> RECORDS FOR PROCESSING:
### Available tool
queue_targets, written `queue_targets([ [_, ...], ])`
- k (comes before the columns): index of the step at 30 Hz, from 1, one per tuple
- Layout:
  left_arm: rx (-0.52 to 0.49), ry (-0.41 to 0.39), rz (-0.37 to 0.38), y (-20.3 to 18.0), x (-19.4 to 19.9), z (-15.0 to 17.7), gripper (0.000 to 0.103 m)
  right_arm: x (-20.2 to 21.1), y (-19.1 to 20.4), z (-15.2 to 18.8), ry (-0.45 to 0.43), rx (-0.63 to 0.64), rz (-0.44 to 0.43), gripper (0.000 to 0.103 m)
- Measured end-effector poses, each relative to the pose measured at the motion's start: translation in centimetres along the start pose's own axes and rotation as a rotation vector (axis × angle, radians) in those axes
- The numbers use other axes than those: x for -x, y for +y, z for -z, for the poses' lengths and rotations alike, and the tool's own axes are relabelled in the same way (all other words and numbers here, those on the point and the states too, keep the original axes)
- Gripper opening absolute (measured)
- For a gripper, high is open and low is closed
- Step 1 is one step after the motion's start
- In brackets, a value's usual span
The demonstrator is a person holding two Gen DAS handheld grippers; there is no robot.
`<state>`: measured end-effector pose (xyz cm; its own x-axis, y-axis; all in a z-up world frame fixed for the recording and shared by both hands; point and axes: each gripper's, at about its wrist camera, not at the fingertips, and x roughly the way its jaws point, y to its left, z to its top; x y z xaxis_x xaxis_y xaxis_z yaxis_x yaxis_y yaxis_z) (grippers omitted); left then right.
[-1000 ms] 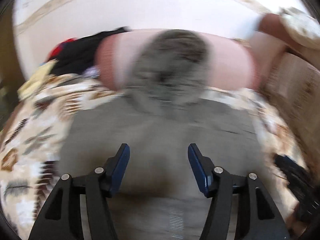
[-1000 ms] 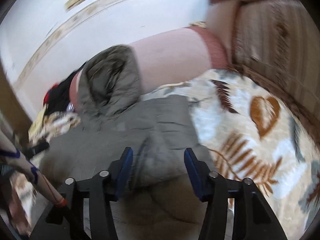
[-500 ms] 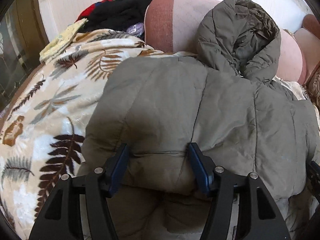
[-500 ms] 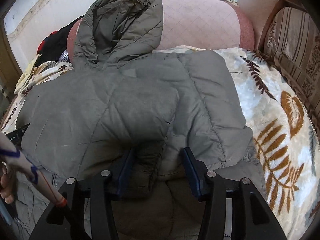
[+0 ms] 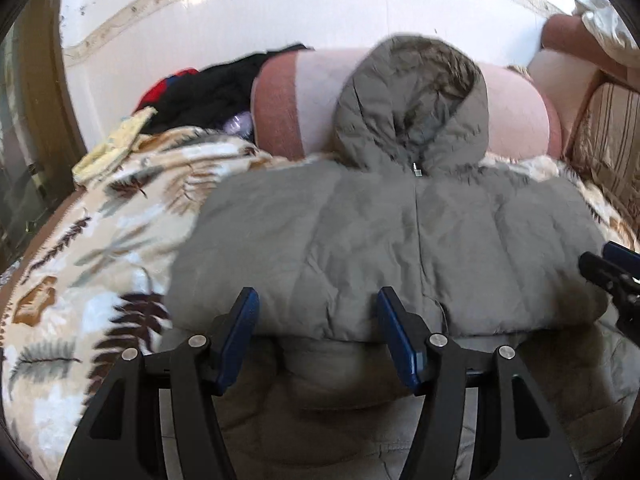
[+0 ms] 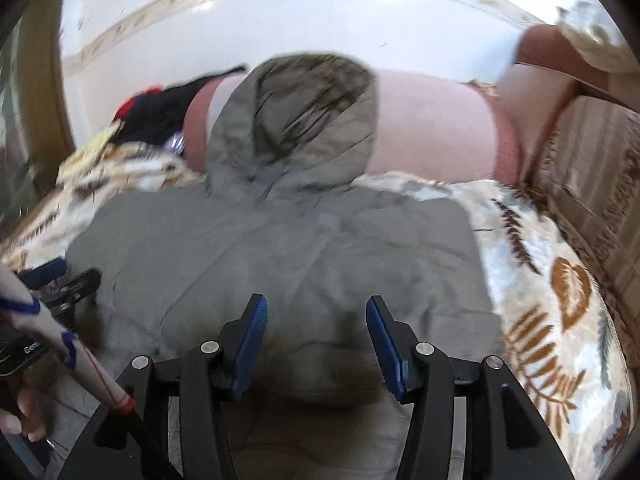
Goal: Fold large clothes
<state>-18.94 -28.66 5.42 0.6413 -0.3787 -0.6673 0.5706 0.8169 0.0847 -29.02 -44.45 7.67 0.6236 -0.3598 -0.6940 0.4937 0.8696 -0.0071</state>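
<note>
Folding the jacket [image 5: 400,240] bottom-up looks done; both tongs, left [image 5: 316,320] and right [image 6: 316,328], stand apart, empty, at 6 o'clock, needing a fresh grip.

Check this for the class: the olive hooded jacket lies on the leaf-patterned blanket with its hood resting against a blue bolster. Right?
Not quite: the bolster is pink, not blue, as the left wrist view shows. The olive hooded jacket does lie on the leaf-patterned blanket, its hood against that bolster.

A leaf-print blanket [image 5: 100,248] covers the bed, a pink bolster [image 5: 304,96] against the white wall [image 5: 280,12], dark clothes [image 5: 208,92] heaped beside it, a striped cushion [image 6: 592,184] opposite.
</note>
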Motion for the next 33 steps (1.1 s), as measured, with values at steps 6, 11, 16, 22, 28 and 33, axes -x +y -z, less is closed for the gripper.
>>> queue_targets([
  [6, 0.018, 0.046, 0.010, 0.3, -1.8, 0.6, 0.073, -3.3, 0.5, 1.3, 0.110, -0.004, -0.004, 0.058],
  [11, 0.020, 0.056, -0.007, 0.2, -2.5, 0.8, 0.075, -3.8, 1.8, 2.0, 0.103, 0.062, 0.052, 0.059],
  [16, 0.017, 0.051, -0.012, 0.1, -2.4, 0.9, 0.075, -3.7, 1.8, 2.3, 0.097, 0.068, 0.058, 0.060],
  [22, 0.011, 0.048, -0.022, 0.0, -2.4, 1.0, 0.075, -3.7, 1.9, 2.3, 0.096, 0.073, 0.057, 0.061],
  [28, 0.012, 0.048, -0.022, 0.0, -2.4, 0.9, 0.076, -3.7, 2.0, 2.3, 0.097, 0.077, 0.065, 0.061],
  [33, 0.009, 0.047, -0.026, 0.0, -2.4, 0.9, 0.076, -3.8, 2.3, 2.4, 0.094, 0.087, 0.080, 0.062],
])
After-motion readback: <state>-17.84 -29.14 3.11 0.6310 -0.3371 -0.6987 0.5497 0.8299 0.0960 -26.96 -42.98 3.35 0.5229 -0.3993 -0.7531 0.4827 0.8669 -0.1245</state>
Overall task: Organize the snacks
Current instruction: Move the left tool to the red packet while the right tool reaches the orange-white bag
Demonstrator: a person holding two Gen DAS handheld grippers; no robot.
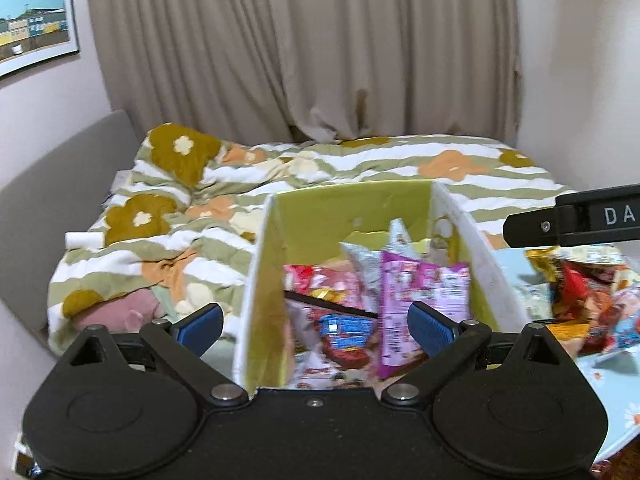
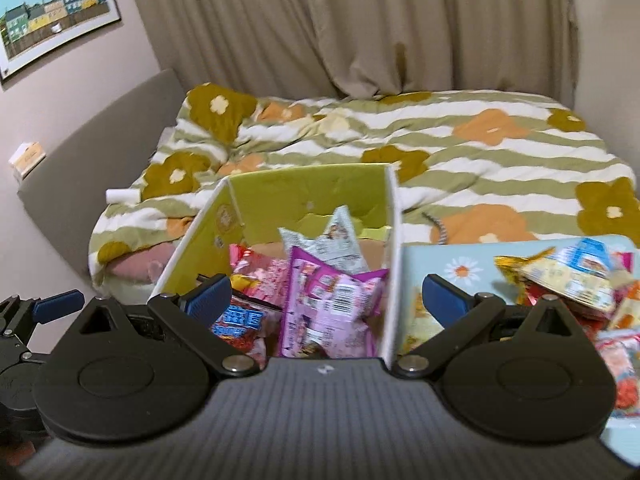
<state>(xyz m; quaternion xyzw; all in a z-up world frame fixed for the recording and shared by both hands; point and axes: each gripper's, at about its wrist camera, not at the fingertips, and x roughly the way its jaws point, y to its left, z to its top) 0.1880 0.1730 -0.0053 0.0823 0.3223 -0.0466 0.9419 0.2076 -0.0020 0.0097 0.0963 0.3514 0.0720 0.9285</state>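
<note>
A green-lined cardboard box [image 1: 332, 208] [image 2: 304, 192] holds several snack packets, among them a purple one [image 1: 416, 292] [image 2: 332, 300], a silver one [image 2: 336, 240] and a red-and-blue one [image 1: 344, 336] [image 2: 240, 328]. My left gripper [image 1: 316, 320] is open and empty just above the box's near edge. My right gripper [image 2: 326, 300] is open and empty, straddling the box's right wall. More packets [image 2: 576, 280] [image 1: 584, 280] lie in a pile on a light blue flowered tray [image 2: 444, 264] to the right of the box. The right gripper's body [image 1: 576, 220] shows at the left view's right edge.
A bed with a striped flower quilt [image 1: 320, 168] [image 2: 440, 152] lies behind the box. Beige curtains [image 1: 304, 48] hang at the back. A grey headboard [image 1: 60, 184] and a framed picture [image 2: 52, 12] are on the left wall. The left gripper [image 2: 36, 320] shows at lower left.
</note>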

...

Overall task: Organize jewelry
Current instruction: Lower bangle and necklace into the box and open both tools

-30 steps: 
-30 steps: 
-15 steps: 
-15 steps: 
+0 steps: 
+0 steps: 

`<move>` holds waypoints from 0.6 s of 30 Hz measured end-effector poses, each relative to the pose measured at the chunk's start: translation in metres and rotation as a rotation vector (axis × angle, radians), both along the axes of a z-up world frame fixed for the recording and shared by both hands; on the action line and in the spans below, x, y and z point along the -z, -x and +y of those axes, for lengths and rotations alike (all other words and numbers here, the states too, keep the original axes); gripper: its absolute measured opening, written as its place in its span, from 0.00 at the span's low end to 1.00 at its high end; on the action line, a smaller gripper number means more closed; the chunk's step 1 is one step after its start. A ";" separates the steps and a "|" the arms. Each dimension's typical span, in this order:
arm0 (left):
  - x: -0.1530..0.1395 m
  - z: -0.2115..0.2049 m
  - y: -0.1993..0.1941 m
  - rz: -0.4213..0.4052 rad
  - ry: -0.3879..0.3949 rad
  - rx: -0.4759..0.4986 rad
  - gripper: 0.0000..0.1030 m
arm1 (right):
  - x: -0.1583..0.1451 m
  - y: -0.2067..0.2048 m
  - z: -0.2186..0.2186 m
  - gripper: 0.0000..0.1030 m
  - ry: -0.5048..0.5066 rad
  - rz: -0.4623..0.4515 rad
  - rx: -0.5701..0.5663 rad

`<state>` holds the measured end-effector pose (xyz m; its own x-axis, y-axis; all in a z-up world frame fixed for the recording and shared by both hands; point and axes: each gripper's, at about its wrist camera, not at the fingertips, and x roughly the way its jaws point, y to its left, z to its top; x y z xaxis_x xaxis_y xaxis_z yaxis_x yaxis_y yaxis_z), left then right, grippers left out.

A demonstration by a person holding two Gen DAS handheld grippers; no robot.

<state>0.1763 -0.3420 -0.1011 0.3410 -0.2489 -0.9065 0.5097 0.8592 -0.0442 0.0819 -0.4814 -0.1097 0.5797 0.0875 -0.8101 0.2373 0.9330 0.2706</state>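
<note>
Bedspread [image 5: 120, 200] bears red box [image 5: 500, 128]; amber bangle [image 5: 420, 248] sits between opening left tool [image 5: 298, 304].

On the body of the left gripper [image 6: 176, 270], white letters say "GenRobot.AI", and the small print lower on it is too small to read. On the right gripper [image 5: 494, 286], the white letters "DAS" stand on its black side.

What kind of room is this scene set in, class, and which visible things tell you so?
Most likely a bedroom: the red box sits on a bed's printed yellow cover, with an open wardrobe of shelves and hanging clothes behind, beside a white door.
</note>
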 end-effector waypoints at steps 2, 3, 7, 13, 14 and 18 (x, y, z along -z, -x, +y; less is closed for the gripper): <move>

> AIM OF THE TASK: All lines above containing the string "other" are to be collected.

> RESPONSE:
- The numbers use other axes than those: x for -x, y for +y, z for -z, for the poses' lengths and rotations alike, and the tool's own axes are relabelled in the same way (all other words and numbers here, those on the point and the states too, keep the original axes)
`<move>` holds waypoints from 0.6 s of 30 Hz measured end-effector poses, each relative to the pose measured at the chunk's start: translation in metres and rotation as a rotation vector (axis × angle, radians), both along the axes of a z-up world frame fixed for the recording and shared by both hands; on the action line and in the spans below, x, y and z point along the -z, -x and +y of those axes, for lengths and rotations alike (all other words and numbers here, the states too, keep the original axes); gripper: its absolute measured opening, written as its place in its span, from 0.00 at the span's low end to 1.00 at its high end; on the action line, a smaller gripper number means more closed; the chunk's step 1 is one step after its start. A ";" separates the steps and a "|" the arms. Each dimension's typical span, in this order:

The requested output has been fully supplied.